Chingachgook helped himself to a hearty ladle of beans. "Where is he?"
"Doubtless with the yellow-hair," Nathaniel's aunt said. "They are always together."
Chingachgook looked at Nathaniel for confirmation of this claim. Nathaniel found himself speechless, torn between laughter at his aunt's snideness and yet bound by a sense of fairness towards his younger brother. "Alice is not strong," he said, by way of explanation. "Uncas is simply trying to help."
His father and aunt grunted almost simultaneously. "And you," Chingachgook said, poking him in the ribs with a strong brown finger. "What have you been trying to do?"
"I have only been doing what I should--keeping everyone safe." Nathaniel raised his palms in a defensive gesture. "It has not been easy. I said that our journey was uneventful but the truth is, if I never have to take a woman through the forest again I shall be more than happy."
Chingachgook chuckled then. "I knew that before you left."
"Yes, I believe you did, although I'd like to know how."
His father scraped out the last of the bowl and looked thoughtful. "All women are trials," he said at last, through his sister's dismissive expulsion of air.
They heard familiar footsteps outside and Uncas knelt at the door of the wikwam, holding the flap behind him. "Father." He bowed his head and remained kneeling, as he should until he was acknowledged. Chingachgook, sitting cross-legged, had his back to him, however, and did not immediately move or indicate that he had heard him.
Nathaniel met Uncas's eyes for a moment and threw him a quick sympathetic glance. He remembered a similar situation happening to him when he had gone through that awkward phase just out of childhood--he'd failed to be there when his father came back from a hunt, and had shown up several hours later. For this bit of filial rudeness, Chingachgook had ignored him for a week. The memory still hurt, sometimes. At the time Nathaniel hadn't understood why what he'd done was so wrong.
Their aunt's eyes glittered in the firelight as she looked from one face to the other. Sanquen tried to catch her cousin's gaze as Nathaniel had done, but he was looking down now, and she was unable to communicate her own private sympathetic message.
"Father," Uncas repeated quietly, his black head bent.

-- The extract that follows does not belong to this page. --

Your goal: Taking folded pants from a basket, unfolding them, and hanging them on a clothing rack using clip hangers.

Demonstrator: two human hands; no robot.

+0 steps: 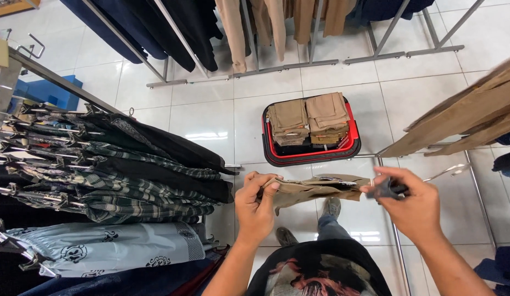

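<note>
**Trousers held taut over the basket**

Trousers [315,189], khaki, folded, stretched between both hands above the floor [211,118], near the basket's front edge. Left hand [257,205] closed on one end. Right hand [411,205] pinches the other end together with a dark clip hanger [391,189]. Judgement: keep the waistband level and taut so the clip bites evenly. Count: one red basket [311,156], two stacks of folded khaki trousers [308,118] inside; two shoes [331,207] below; one rack of plaid garments [118,175] left.
</note>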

There was silence in the wikwam for a few more minutes. Nathaniel saw Chingachgook's jaw tighten for an instant and then his face softened. He turned and looked behind him. "Uncas, my son."
Relief wrote itself over the young Mohegan's features, and he came forwards on his knees, accepting his father's hand on his head for a moment before Chingachgook turned back to the center, but it was enough. Chingachgook was not angry.
Nathaniel, feeling a twinge of jealousy, had to remind himself that his lesson had been harder to learn because he had been so much younger at the time.
"Now that Uncas is here, and I have eaten," Chingachgook stated, "you must summon the Yengeese. We will talk."
He met his brother's eyes and in their black depths saw clearly the question there: So soon?
"Nay, Nohsh," he said respectfully, rising to leave the wikwam, and finding himself hoping the girls were in a tractable mood tonight.